- Theatrical release poster
- Directed by: William A. Seiter
- Screenplay by: Lawrence Hazard Fannie Hurst Dorothy Yost
- Produced by: William LeBaron
- Starring: Kate Smith Randolph Scott Sally Blane Charley Grapewin George Barbier Wade Boteler Julia Swayne Gordon
- Cinematography: Gilbert Warrenton
- Edited by: James Smith
- Production company: Paramount Pictures
- Distributed by: Paramount Pictures
- Release date: February 17, 1933;
- Running time: 69 minutes
- Country: United States
- Language: English
- Budget: $2 million

= Hello, Everybody! =

1933 film directed by William A. Seiter

Hello, Everybody! is a 1933 American pre-Code musical film directed by William A. Seiter and written by Lawrence Hazard, Fannie Hurst, and Dorothy Yost. The film stars Kate Smith, Randolph Scott, Sally Blane, Charley Grapewin, George Barbier, Wade Boteler and Julia Swayne Gordon. The film was released on February 17, 1933, by Paramount Pictures.

==Plot==
The setting is a farm. Kate Smith and Sally Blane play sisters; assorted relatives live with the sisters, but everyone at home, and in the whole town, depends on Kate to hold everything together. The power company wants to build a dam which will require flooding many of the farms; Kate is holding out; if Kate sells, everyone else will sell; if Kate refuses, the rest of the town will refuse as well. Randolph Scott meets Kate's beautiful sister, Sally Blane, at a dance.
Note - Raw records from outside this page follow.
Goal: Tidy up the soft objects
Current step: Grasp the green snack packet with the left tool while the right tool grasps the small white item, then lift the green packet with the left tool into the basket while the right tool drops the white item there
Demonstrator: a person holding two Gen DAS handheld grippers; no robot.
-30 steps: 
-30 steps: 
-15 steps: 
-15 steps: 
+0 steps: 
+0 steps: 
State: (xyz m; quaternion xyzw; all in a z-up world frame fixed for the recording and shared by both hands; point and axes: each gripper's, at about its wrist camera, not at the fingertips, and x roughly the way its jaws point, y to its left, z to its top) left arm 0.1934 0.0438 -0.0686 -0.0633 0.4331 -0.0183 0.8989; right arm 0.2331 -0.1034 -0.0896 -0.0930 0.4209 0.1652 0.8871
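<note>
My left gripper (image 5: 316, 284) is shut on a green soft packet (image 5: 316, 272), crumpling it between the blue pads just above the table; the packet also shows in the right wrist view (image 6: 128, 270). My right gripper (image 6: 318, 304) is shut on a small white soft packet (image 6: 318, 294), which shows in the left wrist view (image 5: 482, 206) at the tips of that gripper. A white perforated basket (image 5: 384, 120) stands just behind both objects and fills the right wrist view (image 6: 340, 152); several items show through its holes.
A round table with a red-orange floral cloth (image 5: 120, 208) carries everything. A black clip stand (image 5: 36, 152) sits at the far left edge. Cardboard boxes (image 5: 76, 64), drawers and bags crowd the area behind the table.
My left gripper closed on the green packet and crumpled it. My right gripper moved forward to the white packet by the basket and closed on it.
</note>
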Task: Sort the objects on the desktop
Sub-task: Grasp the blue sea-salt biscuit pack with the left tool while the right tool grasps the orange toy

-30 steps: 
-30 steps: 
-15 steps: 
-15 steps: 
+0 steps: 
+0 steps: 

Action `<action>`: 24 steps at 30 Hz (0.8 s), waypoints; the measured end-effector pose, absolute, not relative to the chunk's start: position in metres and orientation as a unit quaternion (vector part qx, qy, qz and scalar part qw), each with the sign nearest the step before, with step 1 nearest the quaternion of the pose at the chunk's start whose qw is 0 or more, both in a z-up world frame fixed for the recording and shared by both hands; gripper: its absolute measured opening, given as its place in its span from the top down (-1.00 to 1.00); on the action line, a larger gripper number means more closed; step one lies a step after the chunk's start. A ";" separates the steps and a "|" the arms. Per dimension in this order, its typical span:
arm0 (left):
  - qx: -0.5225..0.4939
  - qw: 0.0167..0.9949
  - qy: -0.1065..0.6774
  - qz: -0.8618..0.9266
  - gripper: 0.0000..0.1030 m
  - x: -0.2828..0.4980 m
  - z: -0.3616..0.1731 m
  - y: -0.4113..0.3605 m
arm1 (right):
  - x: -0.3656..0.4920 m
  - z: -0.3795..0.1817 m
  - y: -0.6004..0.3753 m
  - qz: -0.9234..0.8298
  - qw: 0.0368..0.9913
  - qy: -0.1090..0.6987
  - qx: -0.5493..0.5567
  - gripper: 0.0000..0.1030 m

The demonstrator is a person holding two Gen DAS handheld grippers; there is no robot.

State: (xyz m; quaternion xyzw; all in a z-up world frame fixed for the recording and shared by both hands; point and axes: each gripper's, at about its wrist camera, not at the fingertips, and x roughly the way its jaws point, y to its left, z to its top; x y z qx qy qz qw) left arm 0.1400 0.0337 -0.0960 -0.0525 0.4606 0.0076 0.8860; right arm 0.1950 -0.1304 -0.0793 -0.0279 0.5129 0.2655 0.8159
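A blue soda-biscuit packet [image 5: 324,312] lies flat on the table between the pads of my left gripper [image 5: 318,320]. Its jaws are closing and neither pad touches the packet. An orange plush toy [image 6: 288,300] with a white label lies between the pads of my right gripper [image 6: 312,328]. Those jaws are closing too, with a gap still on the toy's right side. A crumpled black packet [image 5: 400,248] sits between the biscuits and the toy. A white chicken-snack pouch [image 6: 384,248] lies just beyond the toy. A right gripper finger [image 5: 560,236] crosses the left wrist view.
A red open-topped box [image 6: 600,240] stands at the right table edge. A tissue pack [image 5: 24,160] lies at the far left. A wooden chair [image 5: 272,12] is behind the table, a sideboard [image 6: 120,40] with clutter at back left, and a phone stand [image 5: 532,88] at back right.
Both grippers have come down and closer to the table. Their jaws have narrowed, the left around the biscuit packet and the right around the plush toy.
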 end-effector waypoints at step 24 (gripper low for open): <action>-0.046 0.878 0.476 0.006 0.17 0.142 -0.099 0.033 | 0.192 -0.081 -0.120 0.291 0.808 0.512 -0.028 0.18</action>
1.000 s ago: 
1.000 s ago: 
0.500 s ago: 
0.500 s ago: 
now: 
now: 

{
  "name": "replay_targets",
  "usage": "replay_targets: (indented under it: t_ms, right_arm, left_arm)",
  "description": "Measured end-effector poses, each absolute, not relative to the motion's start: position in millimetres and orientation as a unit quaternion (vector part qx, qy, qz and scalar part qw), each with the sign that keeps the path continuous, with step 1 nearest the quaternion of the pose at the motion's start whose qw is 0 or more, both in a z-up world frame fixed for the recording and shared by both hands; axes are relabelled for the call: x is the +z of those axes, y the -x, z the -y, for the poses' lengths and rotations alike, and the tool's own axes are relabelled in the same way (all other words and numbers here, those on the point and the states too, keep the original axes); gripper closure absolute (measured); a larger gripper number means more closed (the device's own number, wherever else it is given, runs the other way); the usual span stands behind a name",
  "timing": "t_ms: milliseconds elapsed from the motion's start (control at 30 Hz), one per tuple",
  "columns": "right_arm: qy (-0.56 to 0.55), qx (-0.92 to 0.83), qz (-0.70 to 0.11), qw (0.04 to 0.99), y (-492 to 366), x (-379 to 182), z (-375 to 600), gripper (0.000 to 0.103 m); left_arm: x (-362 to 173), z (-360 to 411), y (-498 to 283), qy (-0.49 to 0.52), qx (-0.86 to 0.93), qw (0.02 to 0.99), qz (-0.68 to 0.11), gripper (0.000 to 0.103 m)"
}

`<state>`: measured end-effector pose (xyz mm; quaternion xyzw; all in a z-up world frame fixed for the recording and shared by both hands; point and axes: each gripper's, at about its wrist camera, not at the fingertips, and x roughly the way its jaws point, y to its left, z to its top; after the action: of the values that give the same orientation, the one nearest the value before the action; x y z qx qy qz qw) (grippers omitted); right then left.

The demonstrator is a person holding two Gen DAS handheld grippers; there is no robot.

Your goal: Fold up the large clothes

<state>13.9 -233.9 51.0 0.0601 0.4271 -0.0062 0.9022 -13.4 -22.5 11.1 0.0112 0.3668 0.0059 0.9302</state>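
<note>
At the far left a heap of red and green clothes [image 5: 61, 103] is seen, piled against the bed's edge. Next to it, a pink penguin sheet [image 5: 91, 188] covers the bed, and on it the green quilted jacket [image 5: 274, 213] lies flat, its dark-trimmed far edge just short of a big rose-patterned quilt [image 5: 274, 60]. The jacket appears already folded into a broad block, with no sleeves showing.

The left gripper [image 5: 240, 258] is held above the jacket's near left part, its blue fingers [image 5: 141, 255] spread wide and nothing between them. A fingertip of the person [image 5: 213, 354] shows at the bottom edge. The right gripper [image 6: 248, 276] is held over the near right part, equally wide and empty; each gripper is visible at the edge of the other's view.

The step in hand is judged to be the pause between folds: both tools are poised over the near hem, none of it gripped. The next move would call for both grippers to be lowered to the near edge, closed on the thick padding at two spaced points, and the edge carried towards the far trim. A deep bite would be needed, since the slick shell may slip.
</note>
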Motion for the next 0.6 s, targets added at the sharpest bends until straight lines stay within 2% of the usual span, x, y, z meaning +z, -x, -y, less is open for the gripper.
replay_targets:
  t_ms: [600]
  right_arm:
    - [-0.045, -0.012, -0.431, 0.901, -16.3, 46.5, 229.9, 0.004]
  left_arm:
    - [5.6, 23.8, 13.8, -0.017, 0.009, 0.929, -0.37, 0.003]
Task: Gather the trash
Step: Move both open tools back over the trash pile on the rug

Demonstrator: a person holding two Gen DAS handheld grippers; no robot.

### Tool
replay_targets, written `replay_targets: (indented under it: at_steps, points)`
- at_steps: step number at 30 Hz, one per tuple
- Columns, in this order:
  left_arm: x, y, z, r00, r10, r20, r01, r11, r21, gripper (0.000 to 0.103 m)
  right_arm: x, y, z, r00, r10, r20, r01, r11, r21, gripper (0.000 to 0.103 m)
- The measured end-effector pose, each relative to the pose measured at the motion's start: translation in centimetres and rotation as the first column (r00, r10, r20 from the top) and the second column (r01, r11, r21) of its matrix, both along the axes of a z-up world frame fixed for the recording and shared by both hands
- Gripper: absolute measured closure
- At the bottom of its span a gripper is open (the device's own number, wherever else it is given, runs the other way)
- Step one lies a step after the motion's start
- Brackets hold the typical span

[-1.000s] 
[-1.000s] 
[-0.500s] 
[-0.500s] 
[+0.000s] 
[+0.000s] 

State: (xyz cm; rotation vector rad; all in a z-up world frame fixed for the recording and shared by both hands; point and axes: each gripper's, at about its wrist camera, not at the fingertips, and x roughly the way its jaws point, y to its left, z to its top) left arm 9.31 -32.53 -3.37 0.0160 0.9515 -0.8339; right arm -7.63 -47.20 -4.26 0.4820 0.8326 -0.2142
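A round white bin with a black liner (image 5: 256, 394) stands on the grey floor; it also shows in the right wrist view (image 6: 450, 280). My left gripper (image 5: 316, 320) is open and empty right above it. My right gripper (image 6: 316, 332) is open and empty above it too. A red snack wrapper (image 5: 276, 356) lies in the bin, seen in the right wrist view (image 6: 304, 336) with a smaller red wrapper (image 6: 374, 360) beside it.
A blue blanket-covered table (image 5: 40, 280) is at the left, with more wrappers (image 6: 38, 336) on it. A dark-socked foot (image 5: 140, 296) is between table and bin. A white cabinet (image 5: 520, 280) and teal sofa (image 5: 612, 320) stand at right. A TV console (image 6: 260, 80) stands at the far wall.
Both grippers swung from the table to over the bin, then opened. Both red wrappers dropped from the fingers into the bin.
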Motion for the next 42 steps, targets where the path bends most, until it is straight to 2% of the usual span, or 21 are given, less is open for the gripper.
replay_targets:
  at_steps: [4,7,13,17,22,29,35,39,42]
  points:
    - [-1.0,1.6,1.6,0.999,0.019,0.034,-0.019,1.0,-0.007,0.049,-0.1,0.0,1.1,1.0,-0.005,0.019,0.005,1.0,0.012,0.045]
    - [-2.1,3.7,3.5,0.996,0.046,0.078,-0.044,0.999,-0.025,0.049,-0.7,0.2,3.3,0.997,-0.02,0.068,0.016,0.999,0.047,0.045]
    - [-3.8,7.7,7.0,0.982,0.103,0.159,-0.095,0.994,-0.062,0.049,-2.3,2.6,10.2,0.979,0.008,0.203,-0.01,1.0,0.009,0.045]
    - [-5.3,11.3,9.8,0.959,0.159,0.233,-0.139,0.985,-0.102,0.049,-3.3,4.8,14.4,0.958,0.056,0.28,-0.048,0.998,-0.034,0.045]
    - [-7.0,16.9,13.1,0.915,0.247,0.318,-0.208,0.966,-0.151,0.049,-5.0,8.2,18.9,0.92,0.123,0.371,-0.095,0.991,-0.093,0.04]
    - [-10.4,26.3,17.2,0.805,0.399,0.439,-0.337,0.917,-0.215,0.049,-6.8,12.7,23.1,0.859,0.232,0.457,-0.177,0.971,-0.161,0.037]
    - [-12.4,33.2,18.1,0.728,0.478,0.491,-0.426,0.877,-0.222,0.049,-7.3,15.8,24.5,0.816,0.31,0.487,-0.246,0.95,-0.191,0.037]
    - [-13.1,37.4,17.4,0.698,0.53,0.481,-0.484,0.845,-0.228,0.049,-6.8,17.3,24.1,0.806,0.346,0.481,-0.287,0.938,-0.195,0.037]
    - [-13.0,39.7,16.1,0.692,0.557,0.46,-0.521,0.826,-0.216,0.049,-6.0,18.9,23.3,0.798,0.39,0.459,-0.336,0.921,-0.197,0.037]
Randolph Scott, as it turns out, is an agent for the power company. Kate thinks he's just using Sally; Sally believes that he truly likes her. Randolph comes to the farm and appears to woo Kate. Kate remains unconvinced about selling out, but falls for Randolph.

==Production==
The film cost over $2 million to make.

==Works cited==
- "The Hollywood Hall of Shame: The Most Expensive Flops in Movie History" (1984)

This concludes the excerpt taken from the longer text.